Sodium-oxygen batteries are emerging as a new energy storage system because of their high energy density and low cost. However, the cycling performance of the battery is not satisfying due to its insulating discharge product. Here, we synthesized metallic phosphides with gradient concentration (g-CoNiFe-P) and their uniform counterpart (CoNiFe-P) as cathode catalysts in a Na–O₂ battery. Notably, the distribution of relaxation time (DRT) was utilized to identify the rate-determining step in a Na–O₂ battery, evaluate the catalytic performance of the catalysts, and monitor the change of every single electrochemical process along the whole cycling process to study the degradation mechanism. The g-CoNiFe-P catalyst presented better initial capacity and cycling performances. The evolution of the kinetic processes resulting in battery degradation has been investigated by DRT analysis, which assists with characterizations.
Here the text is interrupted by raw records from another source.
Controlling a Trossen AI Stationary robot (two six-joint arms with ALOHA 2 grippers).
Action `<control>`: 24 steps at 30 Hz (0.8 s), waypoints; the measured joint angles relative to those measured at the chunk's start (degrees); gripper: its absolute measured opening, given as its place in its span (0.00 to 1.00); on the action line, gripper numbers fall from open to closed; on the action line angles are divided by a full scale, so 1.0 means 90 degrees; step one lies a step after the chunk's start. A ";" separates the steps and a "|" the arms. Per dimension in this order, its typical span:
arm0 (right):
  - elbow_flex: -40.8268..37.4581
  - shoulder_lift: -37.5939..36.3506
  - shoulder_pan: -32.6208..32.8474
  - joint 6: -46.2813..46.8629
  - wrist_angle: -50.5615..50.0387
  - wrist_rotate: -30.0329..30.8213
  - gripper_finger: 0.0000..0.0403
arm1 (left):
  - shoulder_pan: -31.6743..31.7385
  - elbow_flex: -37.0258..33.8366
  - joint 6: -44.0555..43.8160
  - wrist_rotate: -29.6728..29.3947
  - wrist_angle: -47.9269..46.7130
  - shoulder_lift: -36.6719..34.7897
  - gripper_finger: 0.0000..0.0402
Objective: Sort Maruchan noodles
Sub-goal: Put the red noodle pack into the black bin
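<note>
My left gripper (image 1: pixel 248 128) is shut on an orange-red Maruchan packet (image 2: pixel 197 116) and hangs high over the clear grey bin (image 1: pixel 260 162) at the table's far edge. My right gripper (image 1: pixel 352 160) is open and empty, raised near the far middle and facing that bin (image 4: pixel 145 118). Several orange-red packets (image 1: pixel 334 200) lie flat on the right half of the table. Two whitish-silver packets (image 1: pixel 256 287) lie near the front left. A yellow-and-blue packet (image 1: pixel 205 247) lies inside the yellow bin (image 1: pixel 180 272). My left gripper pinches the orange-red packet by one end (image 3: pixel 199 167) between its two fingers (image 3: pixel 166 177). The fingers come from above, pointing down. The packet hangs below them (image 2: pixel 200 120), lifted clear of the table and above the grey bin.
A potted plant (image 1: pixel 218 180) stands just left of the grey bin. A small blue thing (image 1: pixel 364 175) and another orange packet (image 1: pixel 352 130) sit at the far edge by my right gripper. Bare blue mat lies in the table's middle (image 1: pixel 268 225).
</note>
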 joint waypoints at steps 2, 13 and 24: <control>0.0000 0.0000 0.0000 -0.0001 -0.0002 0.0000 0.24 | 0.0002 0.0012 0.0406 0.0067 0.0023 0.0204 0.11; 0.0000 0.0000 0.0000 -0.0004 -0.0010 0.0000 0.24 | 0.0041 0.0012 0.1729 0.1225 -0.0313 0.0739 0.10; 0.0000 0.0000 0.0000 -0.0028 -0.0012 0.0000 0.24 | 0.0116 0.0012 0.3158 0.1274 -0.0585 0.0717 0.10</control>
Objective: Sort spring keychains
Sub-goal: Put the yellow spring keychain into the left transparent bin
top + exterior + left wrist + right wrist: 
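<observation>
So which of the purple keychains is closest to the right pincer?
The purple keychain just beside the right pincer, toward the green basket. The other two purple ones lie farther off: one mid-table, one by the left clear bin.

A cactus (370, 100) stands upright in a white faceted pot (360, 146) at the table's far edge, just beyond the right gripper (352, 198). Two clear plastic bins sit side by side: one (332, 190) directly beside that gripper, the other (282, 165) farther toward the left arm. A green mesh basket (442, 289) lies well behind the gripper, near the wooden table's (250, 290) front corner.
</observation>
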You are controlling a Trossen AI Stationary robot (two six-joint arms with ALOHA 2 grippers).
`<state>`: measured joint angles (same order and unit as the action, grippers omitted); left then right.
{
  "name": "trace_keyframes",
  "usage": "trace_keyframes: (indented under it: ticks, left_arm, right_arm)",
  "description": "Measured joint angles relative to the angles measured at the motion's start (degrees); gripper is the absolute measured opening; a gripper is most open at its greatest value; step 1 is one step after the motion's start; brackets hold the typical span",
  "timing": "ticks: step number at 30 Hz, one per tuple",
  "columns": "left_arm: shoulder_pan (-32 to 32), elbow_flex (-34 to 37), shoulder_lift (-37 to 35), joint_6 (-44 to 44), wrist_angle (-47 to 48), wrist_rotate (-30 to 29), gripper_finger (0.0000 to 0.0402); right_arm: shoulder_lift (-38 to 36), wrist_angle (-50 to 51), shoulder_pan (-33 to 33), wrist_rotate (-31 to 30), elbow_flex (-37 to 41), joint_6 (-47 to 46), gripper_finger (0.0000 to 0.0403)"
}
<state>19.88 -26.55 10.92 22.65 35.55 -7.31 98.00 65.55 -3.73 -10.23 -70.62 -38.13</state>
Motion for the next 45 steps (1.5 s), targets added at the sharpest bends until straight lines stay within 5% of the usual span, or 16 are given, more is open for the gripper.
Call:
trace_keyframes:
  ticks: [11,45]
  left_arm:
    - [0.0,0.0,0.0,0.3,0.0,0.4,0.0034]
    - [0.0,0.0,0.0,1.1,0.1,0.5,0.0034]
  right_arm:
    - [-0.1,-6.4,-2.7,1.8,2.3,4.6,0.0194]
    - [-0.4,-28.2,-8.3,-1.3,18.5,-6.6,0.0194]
Our work demonstrates the application of DRT in battery diagnosis to evaluate the catalytic performance of catalysts and monitor the changes in different kinetic processes of new energy systems.

中文翻译：

---

通过弛豫时间分布评价钠空气电池多金属磷化物阴极


钠氧电池因其高能量密度和低成本而成为一种新兴的储能系统。然而，由于其绝缘放电产物，电池的循环性能并不令人满意。在这里，我们合成了具有梯度浓度的金属磷化物（g-CoNiFe-P）及其均匀对应物（CoNiFe-P）作为Na-O ₂ 电池中的阴极催化剂。值得注意的是，弛豫时间（DRT）的分布被用来识别Na-O ₂ 电池中的速率决定步骤，评估催化剂的催化性能，并监测每个电化学过程的变化沿着整个循环过程研究降解机制。 g-CoNiFe-P催化剂表现出更好的初始容量和循环性能。导致电池退化的动力学过程的演变已通过 DRT 分析进行了研究，这有助于表征。我们的工作展示了DRT在电池诊断中的应用，以评估催化剂的催化性能并监测新能源系统不同动力学过程的变化。